ICLR2025

Do LLM Agents Have Regret? A Case Study in Online Learning and Games

Chanwoo Park, Xiangyu Liu, Asuman E. Ozdaglar, Kaiqing Zhang

摘要

Large language models (LLMs) have been increasingly employed for (interactive) decisionmaking, via the development of LLM-based autonomous agents. Despite their emerging successes, the performance of LLM agents in decision-making has not been fully investigated through quantitative metrics-especially in the multi-agent setting when they interact with each other, a typical scenario in real-world LLM-agent applications. To better understand the limits of LLM agents in these interactive environments, we propose to study their interactions in benchmark decision-making settings in online learning and game theory, through the performance metric of regret. We first empirically study the no-regret behaviors of LLMs in canonical non-stochastic online learning problems, as well as the emergence of equilibria when multiple of them interact through playing repeated games. We then provide some theoretical insights into sublinear regret growth in the cases we observed, under certain assumptions on (supervised) pre-training and the data generation model.
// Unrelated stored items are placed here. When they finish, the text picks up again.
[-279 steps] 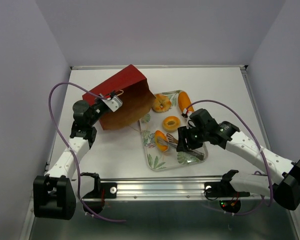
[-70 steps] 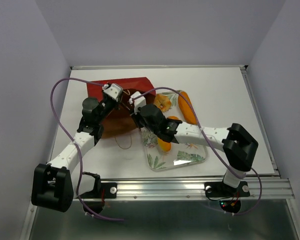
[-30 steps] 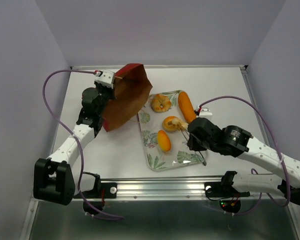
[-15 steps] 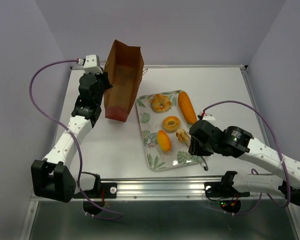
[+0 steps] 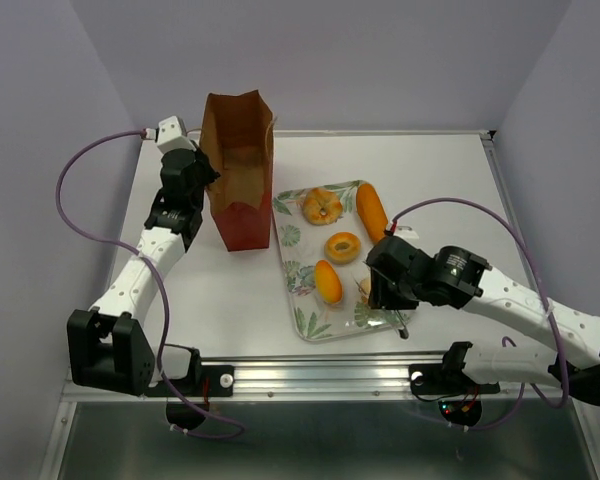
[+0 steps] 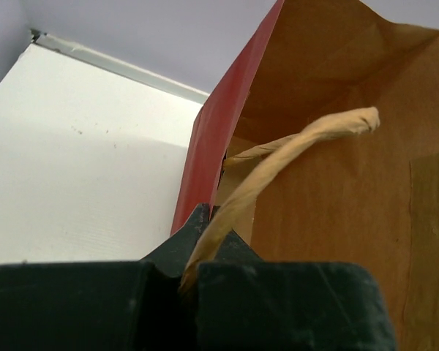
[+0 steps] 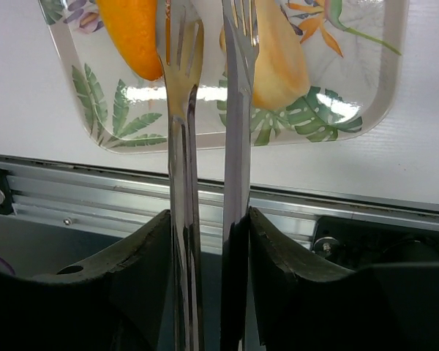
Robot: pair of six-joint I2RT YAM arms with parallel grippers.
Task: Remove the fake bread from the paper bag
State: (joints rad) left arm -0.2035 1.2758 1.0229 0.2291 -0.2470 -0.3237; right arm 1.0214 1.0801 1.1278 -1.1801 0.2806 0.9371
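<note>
We see left tool (image 6: 208, 234) clamped on twine handle (image 6: 293, 142) of paper bag (image 5: 242, 170); bag upright near surface's far left corner. Right tool (image 7: 211, 29) fork fingers slightly apart, gripping nothing, above tray (image 5: 305, 320) near edge. Fake bread (image 5: 327, 281), five pieces, on tray. Pale bun (image 7: 278, 66) partly hidden behind one finger; we cannot tell whether they touch. Fork tips cut off.

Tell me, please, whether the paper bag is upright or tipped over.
Upright: the paper bag stands on its base, mouth upward, its twine handle pinched in the left gripper.
</note>
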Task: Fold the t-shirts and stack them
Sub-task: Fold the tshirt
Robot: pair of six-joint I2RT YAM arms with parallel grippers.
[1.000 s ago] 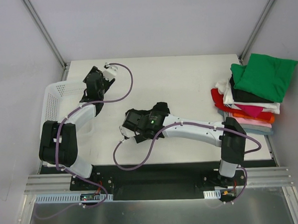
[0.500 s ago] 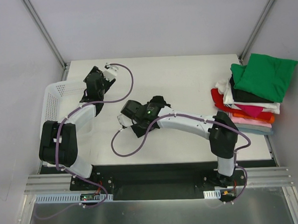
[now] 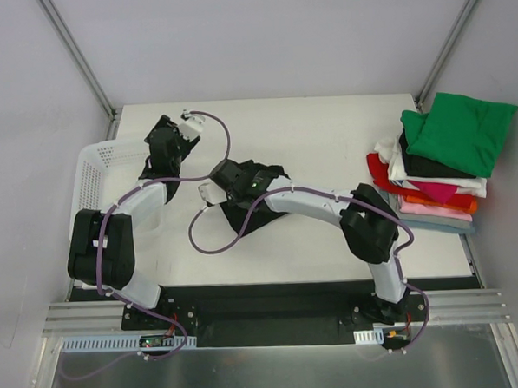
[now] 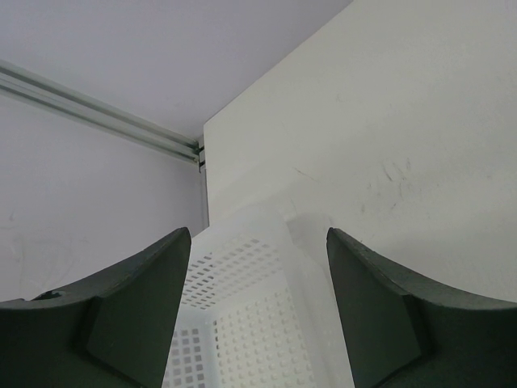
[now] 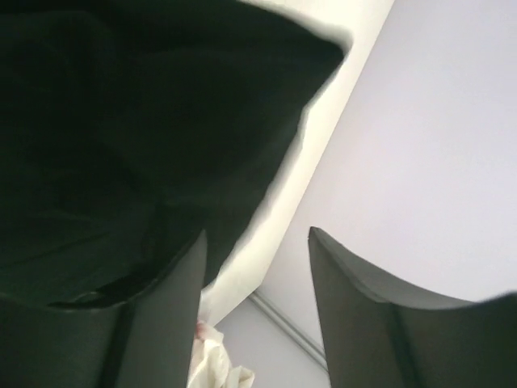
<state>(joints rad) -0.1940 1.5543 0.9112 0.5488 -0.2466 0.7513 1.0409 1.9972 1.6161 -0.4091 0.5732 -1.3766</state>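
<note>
Near the middle of the table, under the wrist of your right arm, lies the black shirt. It is bunched rather than flat, and from above only dark patches of it show on either side of the arm. What shows is plain black cloth, and no lettering can be made out on it from these angles.

Your right pincer sits just over that shirt with its fingers parted and nothing held between them. In its wrist view the black cloth fills the upper left and runs behind one finger. You cannot tell whether it touches that finger. The gap between the fingers shows only the pale table edge and the wall beyond.

Well apart from this, at the table's right edge, you have the stack of folded shirts. The green shirt is on top, reaching out past the edge. Below it come layers of black, white, red, pink and orange, with a pale blue one at the bottom. No label on them is legible.

On the opposite side, your left pincer hangs above the far corner of the white mesh basket. Its fingers are spread and it grips nothing. The basket stands at the table's left edge, and its perforated walls show clearly between those fingers.
</note>
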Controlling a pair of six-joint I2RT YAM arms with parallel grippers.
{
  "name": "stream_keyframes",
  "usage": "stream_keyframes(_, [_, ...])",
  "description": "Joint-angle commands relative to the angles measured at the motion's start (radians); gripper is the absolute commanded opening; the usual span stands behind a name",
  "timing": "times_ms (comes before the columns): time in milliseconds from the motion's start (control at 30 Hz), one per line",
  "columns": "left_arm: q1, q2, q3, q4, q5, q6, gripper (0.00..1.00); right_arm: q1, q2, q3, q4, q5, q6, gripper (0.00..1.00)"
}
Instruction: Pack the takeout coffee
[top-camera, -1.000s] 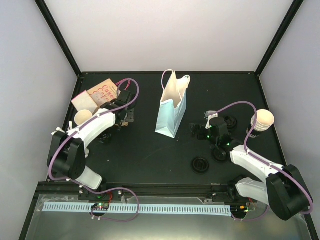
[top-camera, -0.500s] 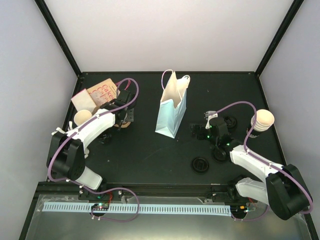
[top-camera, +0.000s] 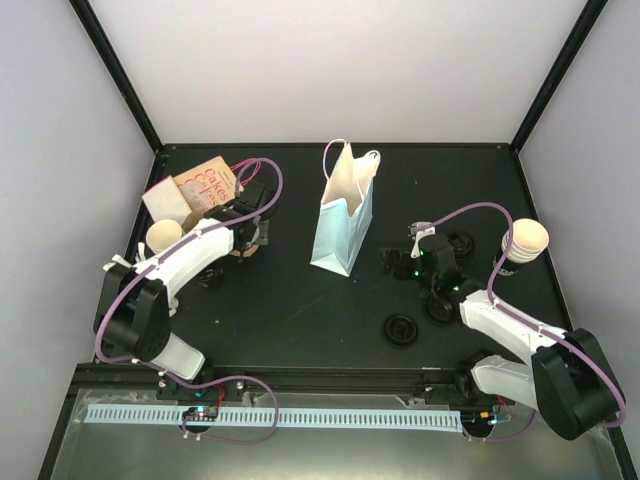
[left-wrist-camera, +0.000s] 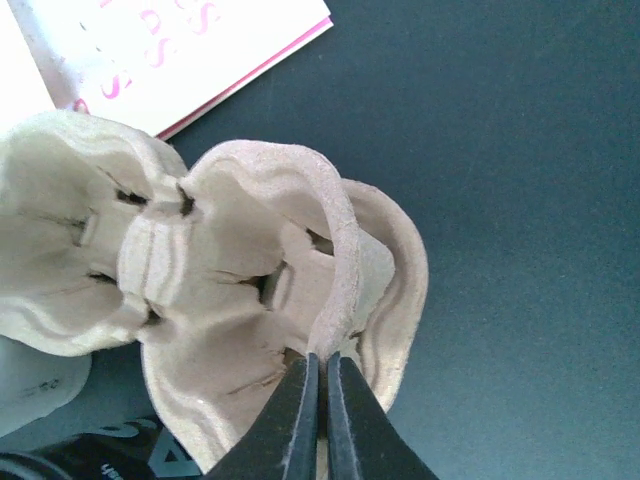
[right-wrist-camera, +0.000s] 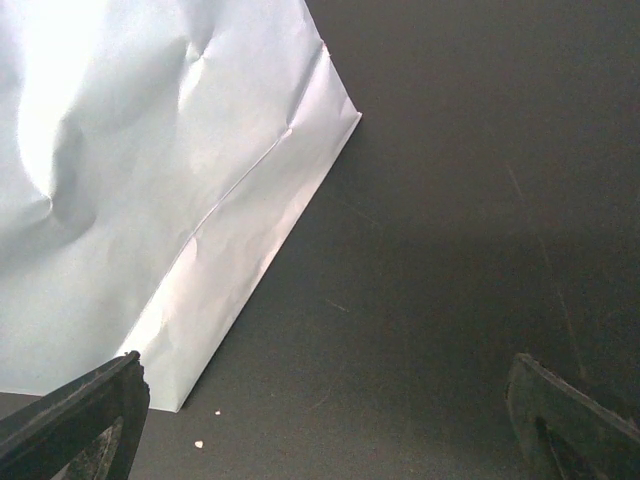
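Observation:
A beige pulp cup carrier (left-wrist-camera: 230, 290) lies at the table's left, and in the top view only a tan edge of the carrier (top-camera: 245, 250) shows under the arm. My left gripper (left-wrist-camera: 322, 368) is shut on the carrier's thin rim wall; from above, the left gripper (top-camera: 252, 233) is over that spot. One paper cup (top-camera: 165, 236) stands left of it, another paper cup (top-camera: 527, 240) at the far right. A white paper bag (top-camera: 341, 215) stands upright mid-table. My right gripper (right-wrist-camera: 325, 405) hovers open and holds nothing, just right of the bag (right-wrist-camera: 150, 180); the top view puts this right gripper (top-camera: 393, 263) low over the table.
A box with pink lettering (top-camera: 195, 187) sits at the back left, its corner (left-wrist-camera: 190, 50) just beyond the carrier. Three black lids (top-camera: 401, 329) (top-camera: 440, 306) (top-camera: 460, 242) lie on the table's right half around my right arm.
My left gripper's jaws have closed onto the carrier's rim and the arm has shifted slightly toward the back. The right arm has not moved.

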Motion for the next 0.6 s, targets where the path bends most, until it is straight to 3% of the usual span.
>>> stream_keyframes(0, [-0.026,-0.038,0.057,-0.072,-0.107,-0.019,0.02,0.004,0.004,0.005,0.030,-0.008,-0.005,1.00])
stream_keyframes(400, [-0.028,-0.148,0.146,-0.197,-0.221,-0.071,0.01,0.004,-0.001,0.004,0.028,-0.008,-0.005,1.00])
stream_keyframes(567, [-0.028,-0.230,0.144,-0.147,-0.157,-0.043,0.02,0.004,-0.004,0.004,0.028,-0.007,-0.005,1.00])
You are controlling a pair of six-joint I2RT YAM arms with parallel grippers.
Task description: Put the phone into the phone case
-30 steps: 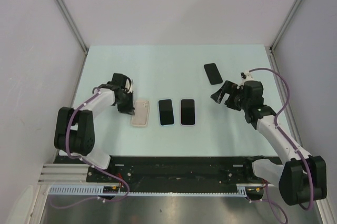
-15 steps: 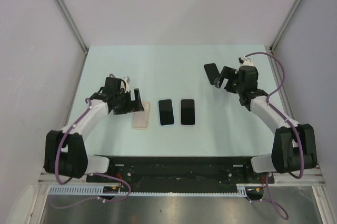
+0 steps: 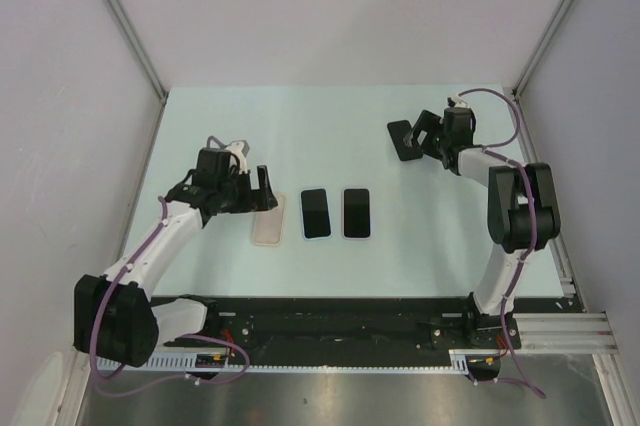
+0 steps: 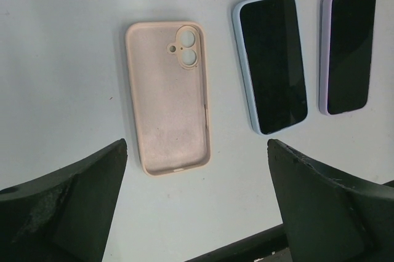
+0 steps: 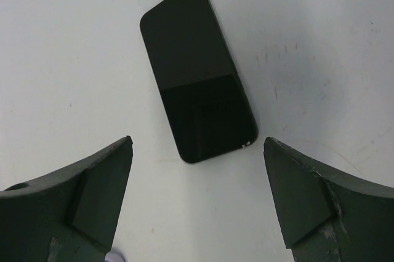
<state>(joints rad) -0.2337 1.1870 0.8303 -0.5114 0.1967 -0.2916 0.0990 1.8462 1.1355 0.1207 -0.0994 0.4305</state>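
Left arm reaches forward with the elbow bent. The left gripper point(image 4: 197, 213) hangs over the bench point(image 3: 330, 116), jaws wide apart and empty, at the near end of the beige phone case point(image 4: 167, 97), which lies hollow side up. Two cased phones point(image 4: 271, 62) lie just beside it on the right. Right arm stretches far forward. The right gripper point(image 5: 197, 203), spread and empty, hangs over the bare black phone point(image 5: 197, 71), which lies flat and askew.

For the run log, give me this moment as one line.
left claw open near case | right claw open near phone | phone not in case
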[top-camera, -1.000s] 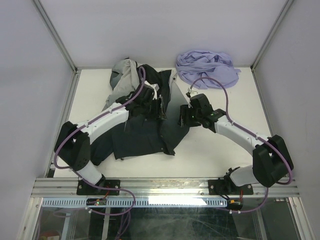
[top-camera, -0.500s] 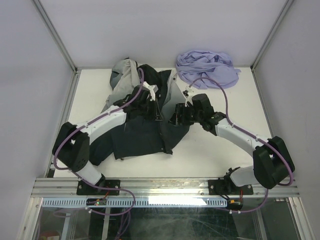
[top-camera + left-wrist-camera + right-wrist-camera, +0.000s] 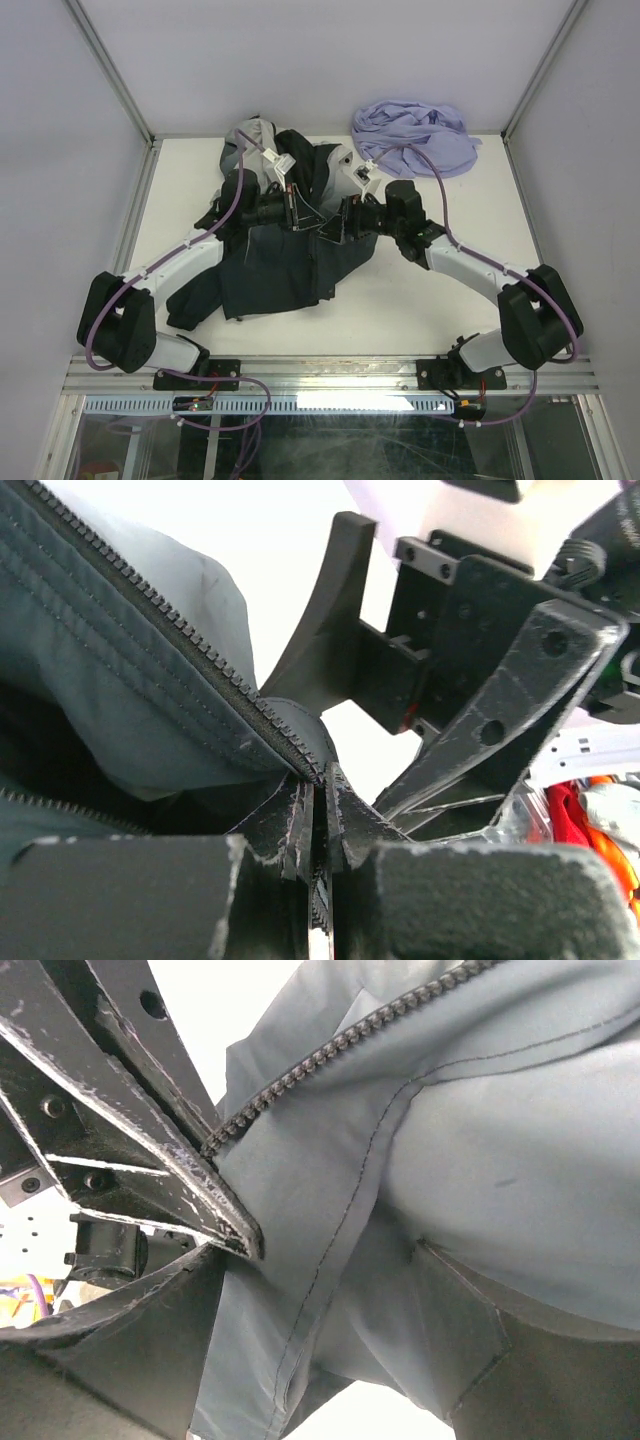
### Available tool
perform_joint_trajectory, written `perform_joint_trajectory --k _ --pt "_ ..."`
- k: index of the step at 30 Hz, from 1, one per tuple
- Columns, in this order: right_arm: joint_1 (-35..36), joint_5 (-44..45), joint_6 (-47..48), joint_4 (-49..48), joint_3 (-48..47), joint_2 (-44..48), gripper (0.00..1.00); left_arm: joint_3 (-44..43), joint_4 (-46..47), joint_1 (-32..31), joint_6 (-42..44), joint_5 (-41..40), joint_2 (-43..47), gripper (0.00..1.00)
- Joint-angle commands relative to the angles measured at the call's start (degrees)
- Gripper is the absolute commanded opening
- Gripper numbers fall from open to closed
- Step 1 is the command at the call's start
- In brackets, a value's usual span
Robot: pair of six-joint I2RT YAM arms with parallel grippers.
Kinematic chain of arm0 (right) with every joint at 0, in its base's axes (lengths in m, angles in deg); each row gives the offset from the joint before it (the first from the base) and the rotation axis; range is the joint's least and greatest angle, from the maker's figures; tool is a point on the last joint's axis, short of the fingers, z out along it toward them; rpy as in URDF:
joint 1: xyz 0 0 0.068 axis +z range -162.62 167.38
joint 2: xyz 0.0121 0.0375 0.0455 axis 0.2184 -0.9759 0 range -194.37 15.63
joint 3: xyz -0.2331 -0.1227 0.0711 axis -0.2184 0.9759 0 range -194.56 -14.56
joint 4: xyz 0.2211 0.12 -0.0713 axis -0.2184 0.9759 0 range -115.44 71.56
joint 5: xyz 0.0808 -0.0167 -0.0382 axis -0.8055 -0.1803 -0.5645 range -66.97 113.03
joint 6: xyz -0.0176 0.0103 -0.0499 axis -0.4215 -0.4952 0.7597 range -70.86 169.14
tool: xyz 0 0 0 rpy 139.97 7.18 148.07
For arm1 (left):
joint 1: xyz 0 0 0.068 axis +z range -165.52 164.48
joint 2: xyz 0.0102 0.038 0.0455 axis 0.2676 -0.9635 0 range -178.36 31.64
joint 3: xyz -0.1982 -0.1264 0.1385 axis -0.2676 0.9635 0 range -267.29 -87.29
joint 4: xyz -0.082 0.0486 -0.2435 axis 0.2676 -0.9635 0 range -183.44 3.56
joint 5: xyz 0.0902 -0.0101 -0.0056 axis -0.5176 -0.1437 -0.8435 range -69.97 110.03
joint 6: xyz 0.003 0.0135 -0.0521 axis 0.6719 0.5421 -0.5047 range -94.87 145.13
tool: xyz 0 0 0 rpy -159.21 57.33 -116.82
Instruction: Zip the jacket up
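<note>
Left gripper (image 3: pixel 318 825) was pressed together, pinching the jacket (image 3: pixel 280 265) right at the zipper (image 3: pixel 200 660). The row of teeth ran down and disappeared between the two pads. Grey outer cloth bunched up on the left side of that grip.

Right gripper (image 3: pixel 345 213) sat nose to nose with the left one, jaws spread. In the right wrist view, one finger (image 3: pixel 150 1150) lay against the grey cloth just below a second run of zipper teeth. Couldn't tell if the other finger touched the cloth, so no clamp seen there.

Both claws met over the middle of the jacket, front edge pulled up between them. The jacket was spread on the left and centre of the table (image 3: pixel 430 290), the light grey part toward the far edge and the dark part toward the arm bases. A crumpled lavender garment (image 3: pixel 415 135) lay at the far right, close beside the jacket's far edge.
</note>
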Motion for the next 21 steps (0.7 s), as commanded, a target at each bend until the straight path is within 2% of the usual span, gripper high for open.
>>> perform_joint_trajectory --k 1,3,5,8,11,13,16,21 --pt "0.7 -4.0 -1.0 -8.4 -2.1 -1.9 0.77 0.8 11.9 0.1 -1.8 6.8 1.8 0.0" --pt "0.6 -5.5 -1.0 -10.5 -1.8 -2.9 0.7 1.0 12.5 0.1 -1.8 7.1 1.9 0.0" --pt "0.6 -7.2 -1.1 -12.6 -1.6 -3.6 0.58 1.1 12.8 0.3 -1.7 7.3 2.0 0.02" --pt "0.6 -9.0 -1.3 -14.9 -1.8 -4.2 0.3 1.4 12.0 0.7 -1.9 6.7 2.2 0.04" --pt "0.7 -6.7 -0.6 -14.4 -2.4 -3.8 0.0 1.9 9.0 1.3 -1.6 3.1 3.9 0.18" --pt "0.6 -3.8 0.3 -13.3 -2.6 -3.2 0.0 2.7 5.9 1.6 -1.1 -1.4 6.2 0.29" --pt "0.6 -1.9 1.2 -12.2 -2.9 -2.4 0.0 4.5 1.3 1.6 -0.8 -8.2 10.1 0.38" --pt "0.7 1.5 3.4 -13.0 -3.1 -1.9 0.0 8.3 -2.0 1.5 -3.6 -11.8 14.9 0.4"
Notably, we also identify (simple) cases where advanced LLMs such as GPT-4 fail to be no-regret. To further promote the no-regret behaviors, we propose a novel unsupervised training loss, the regret-loss, which, in contrast to the supervised pre-training loss, does not require the labels of (optimal) actions. Finally, we establish the statistical guarantee of generalization bound for regret-loss minimization, and more importantly, the optimization guarantee that minimizing such a loss can lead to known no-regret learning algorithms, when single-layer self-attention models are used. Our further experiments demonstrate the effectiveness of our regret-loss, especially in addressing the above "regrettable" cases.